### What you have to do
Could you find every line in the records below that contains the word "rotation" and copy it?

**** Study material

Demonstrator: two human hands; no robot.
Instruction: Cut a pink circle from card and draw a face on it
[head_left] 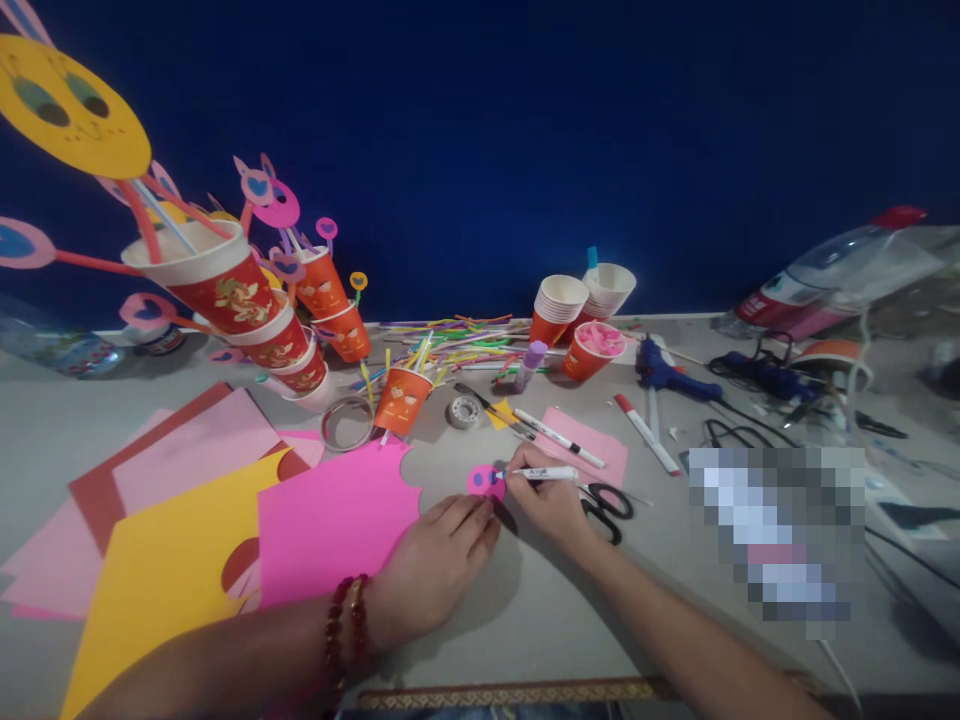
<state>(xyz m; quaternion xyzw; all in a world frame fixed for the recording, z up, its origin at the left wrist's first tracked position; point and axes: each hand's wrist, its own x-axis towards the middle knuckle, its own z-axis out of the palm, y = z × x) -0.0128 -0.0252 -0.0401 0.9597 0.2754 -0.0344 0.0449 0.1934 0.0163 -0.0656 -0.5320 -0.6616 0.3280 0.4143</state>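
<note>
My right hand point(553, 512) is closed around a white acrylic marker point(546, 473), its tip on a small magenta paper circle point(475, 488). The circle lies on the table and bears two bluish-purple dots like eyes. My left hand point(439, 560), with red bead bracelets on its wrist, lies flat with fingers stretched out, their tips at the circle's lower edge. Black-handled scissors point(615, 502) lie just right of my right hand, partly hidden by it. To the left, a magenta paper sheet point(337, 520) with curved cut-outs reaches under my left hand's side.
Yellow paper point(165, 560) covers the left side. Stacked cup figures point(217, 290) stand behind it. At the back are loose drinking straws point(465, 340), paper cups point(559, 300) and a purple-capped glue stick point(529, 368). A blue glue gun point(671, 375) and red marker point(645, 433) lie right.
</note>
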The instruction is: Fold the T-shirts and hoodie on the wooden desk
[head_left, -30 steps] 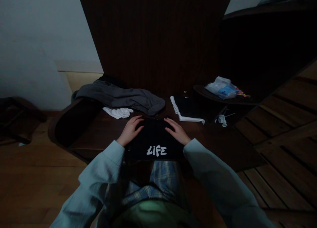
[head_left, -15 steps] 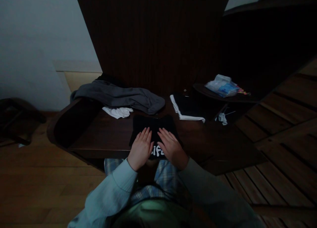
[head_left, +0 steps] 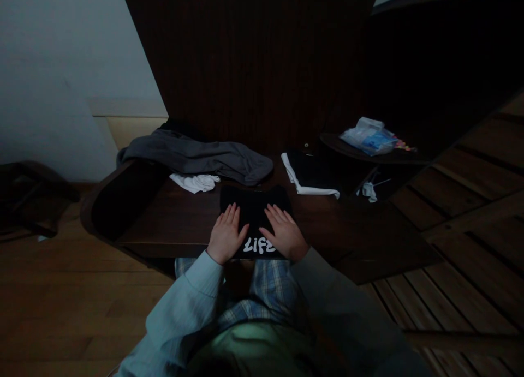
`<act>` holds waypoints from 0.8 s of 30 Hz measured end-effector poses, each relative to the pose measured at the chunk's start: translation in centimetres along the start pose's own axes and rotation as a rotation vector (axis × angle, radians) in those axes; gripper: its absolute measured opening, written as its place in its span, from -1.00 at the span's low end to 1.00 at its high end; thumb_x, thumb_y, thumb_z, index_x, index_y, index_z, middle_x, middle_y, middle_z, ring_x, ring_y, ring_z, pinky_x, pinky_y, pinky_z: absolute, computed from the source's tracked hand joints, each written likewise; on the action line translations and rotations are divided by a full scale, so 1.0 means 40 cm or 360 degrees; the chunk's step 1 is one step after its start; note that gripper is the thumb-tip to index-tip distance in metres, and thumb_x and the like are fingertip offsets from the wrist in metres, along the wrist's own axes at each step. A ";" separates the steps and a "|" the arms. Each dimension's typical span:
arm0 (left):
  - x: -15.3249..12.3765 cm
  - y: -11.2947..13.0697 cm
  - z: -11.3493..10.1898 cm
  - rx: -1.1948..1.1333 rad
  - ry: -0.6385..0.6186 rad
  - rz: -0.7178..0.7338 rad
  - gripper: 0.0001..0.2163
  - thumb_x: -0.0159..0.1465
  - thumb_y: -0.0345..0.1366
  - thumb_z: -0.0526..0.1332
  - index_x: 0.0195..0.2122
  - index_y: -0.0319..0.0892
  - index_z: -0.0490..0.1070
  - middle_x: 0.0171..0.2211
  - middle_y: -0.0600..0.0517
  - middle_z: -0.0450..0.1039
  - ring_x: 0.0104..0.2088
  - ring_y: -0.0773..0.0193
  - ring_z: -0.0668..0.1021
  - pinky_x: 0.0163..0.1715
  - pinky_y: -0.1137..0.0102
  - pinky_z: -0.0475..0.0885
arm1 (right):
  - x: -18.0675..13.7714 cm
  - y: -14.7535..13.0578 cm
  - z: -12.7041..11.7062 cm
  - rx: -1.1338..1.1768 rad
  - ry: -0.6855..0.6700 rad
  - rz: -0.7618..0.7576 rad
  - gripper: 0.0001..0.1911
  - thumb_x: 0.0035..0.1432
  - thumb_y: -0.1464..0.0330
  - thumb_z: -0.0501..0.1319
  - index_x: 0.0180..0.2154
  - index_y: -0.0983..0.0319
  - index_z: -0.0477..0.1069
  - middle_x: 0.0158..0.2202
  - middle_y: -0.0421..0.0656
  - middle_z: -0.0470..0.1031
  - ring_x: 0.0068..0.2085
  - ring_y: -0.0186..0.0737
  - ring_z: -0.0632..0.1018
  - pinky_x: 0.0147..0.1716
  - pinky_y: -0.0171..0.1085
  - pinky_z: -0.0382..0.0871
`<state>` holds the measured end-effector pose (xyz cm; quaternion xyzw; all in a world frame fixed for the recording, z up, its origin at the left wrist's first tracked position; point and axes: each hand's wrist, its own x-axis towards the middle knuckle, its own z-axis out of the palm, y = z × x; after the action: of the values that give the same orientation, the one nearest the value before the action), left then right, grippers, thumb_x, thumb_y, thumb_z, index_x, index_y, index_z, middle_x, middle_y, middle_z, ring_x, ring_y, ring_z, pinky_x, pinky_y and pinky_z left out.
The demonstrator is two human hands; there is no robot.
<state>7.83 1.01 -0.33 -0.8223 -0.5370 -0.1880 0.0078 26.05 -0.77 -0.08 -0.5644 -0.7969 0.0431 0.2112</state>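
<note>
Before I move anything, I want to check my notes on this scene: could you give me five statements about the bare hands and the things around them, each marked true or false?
1. The bare left hand lies flat on the folded black cloth garment with white lettering. True.
2. The bare right hand hangs at the person's side. False: it lies flat on the same black garment.
3. The crumpled white cloth lies at the near edge of the long grey cloth garment. True.
4. The clear-and-blue plastic bag lies on the floor. False: it sits on the small dark shelf.
5. The folded black-and-white cloth bundle is right of the grey garment in the picture. True.
</note>
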 end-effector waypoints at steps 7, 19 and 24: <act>-0.010 -0.026 0.006 -0.0087 0.0054 -0.0089 -0.52 0.25 -0.14 -0.03 0.10 -0.37 0.16 0.17 -0.26 0.10 0.19 0.06 0.15 0.09 0.18 0.19 | -0.032 0.057 -0.001 0.0050 0.0118 0.0162 -0.42 0.17 0.13 -0.04 0.12 0.34 0.15 0.18 0.06 0.14 0.20 -0.03 0.15 0.12 0.04 0.02; -0.097 -0.072 -0.031 -0.0603 0.0483 -0.0437 -0.79 0.22 -0.20 0.01 -0.28 -0.18 0.33 -0.06 -0.14 0.34 -0.03 0.13 0.40 0.00 0.18 0.28 | -0.094 0.120 -0.028 0.0563 0.0703 0.0495 -0.72 0.08 0.14 0.07 -0.38 0.20 0.38 -0.12 -0.02 0.40 -0.07 -0.09 0.41 -0.02 -0.06 0.23; -0.116 -0.080 -0.051 -0.0722 0.0411 -0.0472 -0.79 0.21 -0.16 0.02 -0.47 -0.15 0.31 -0.13 -0.09 0.36 -0.09 0.16 0.42 -0.03 0.20 0.30 | -0.122 0.135 -0.046 0.0545 0.0664 0.0518 -0.68 0.08 0.13 0.05 -0.57 0.18 0.32 -0.25 -0.06 0.43 -0.19 -0.12 0.44 -0.12 -0.09 0.26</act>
<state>2.75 -2.16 -0.51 -0.6850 -0.5900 -0.4053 -0.1354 32.85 -3.62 -1.47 -0.6374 -0.6168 0.0931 0.4523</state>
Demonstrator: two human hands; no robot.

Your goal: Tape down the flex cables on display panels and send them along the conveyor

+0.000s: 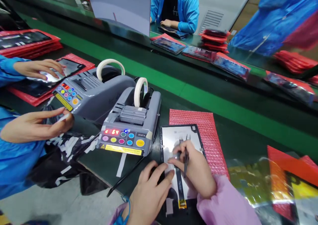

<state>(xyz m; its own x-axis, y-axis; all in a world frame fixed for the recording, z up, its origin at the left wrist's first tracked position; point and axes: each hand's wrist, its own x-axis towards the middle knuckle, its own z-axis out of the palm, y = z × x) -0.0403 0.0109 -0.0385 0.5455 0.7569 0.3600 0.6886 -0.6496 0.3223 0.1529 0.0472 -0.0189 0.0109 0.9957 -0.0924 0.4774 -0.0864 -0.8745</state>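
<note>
In front of me a screen panel [171, 135] lies partly on red bubble wrap [216, 145], its silvery back facing up. A dark flex cable [179, 182] runs down the panel and ends in a gold-coloured tab [182, 203]. My right hand [196, 170] is closed around dark tweezers [185, 160], with thumb and forefinger low over the cable's upper part. Whether those fingertips also pinch a small piece is hidden. My left hand [150, 190] rests with outstretched fingers at the panel's left edge, holding nothing.
Two grey tape dispensers [129, 125] stand left of the panel; a white strip [121, 165] sticks out of the nearer one. A co-worker's hands [37, 127] are at far left. Wrapped panels [231, 64] line the bench opposite. Yellow film [250, 178] lies right.
</note>
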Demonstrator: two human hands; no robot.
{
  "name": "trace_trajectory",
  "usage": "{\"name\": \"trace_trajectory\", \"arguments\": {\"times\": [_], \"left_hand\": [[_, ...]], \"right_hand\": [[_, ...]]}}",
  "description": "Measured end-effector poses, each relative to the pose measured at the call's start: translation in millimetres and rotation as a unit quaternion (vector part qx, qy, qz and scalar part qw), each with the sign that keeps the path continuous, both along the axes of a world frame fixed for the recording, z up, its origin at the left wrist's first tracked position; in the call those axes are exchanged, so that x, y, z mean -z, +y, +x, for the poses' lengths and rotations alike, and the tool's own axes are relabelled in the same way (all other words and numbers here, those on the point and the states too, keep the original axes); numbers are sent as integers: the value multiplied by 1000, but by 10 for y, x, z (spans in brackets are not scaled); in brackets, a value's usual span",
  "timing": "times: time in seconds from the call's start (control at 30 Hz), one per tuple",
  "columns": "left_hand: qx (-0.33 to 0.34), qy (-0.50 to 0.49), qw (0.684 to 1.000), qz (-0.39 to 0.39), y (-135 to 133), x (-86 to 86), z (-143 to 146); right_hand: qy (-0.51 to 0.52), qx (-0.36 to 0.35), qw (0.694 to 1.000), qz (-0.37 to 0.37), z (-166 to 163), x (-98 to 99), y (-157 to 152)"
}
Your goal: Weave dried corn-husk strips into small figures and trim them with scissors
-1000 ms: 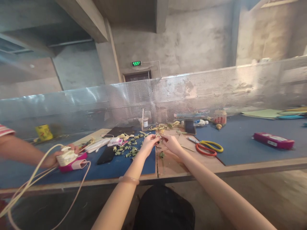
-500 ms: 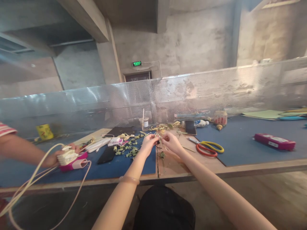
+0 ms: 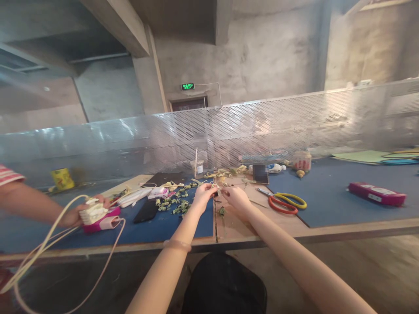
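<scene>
Over the seam in the tabletop, my left hand (image 3: 203,196) and my right hand (image 3: 236,198) are held close together, fingertips pinched. What they grip is too small and covered to name. Many small green leafy pieces (image 3: 178,201) lie scattered on the blue mat left of my left hand. One green scrap (image 3: 221,211) sits below the hands on the brown board (image 3: 235,226). Beyond the fingers is a heap of pale yellow strips (image 3: 225,173). A pair of scissors (image 3: 284,203) with one red and one yellow handle rests right of my right hand.
At left, another person's hand (image 3: 73,216) is at a pink box (image 3: 94,224) with a white plug and cables. A black phone (image 3: 146,211), a cup with a straw (image 3: 199,168), a jar (image 3: 301,161) and a magenta box (image 3: 376,194) are on the table. A perforated metal screen (image 3: 278,126) stands behind.
My right hand's fingers have shifted slightly, lying a little lower and flatter. My left hand stays nearly in place.
</scene>
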State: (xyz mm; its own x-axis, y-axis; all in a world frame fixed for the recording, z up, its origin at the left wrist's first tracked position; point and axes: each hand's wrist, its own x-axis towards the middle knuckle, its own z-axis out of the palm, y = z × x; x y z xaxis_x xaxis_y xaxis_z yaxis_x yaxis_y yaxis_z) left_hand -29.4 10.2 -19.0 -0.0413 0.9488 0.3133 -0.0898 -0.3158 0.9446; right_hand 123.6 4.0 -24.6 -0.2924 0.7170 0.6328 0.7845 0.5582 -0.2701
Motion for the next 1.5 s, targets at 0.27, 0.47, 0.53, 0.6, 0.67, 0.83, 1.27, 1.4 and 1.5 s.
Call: {"name": "trace_trajectory", "arguments": {"times": [0.27, 0.47, 0.53, 0.6, 0.67, 0.83, 1.27, 1.4, 1.5], "left_hand": [[-10, -11, 1000, -22, -38, -13, 15], [21, 22, 1000, -8, -43, 1, 19], [32, 36, 999, 3, -39, 12, 17], [39, 46, 998, 7, -35, 22, 16], [45, 50, 998, 7, -33, 32, 18], [50, 56, 997, 5, -33, 47, 27], [48, 69, 996, 16, -22, 59, 61], [45, 93, 995, 10, -49, 43, 69], [42, 115, 992, 7, -86, 18, 87]], "right_hand": [[27, 20, 999, 38, -39, -5, -40], [128, -17, 989, 71, -23, 5, -6], [164, -42, 983, 77, -25, -7, -5], [189, -70, 976, 83, -40, -21, -8], [203, -98, 971, 86, -65, -30, -11], [265, -129, 954, 59, -134, -4, 31], [283, -91, 955, 14, -123, -14, 125], [305, -96, 947, -14, -94, -31, 124], [335, -109, 935, -39, -78, -31, 136]]}}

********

### Written response
`<act>` holds waypoints from 0.8 s of 30 Hz measured end-effector poses, each relative to the pose measured at the chunk's start: translation in centimetres along the start pose's own axes and rotation as a rotation vector (axis × angle, radians) in those axes; gripper: its absolute measured opening, written as its place in its span, from -1.00 at the span's low end to 1.00 at its high end; thumb_x, thumb_y, thumb_z, index_x, index_y, index_z, middle_x, middle_y, middle_z, ring_x, ring_y, ring_z, pinky_x, pinky_y, pinky_z: absolute, computed from the source's tracked hand joints, each written likewise; on the action line translations and rotations are divided by a full scale, so 1.0 means 40 cm or 360 degrees; the chunk's step 1 is one step after its start; note that gripper is the thumb-tip to index-tip distance in metres, and thumb_x and the like are fingertip offsets from the wrist in metres, along the wrist's own axes at each step. A ";" separates the steps and a "|" the arms. Each dimension's typical span:
  "description": "Measured end-effector poses, each relative to the pose measured at the call's start: translation in millimetres and rotation as a unit quaternion (vector part qx, qy, qz and scalar part qw), each with the sign that keeps the path continuous, both along the axes of a world frame fixed for the recording, z up, its origin at the left wrist's first tracked position; in the call those axes are exchanged, so that x, y, z mean -z, +y, +x, for the poses' lengths and rotations alike, and the tool's own axes are relabelled in the same way (all other words and numbers here, those on the point and the states too, keep the original axes); numbers are sent as integers: the value multiplied by 1000, but by 10 for y, x, z (spans in brackets are not scaled); in brackets, a value's usual span",

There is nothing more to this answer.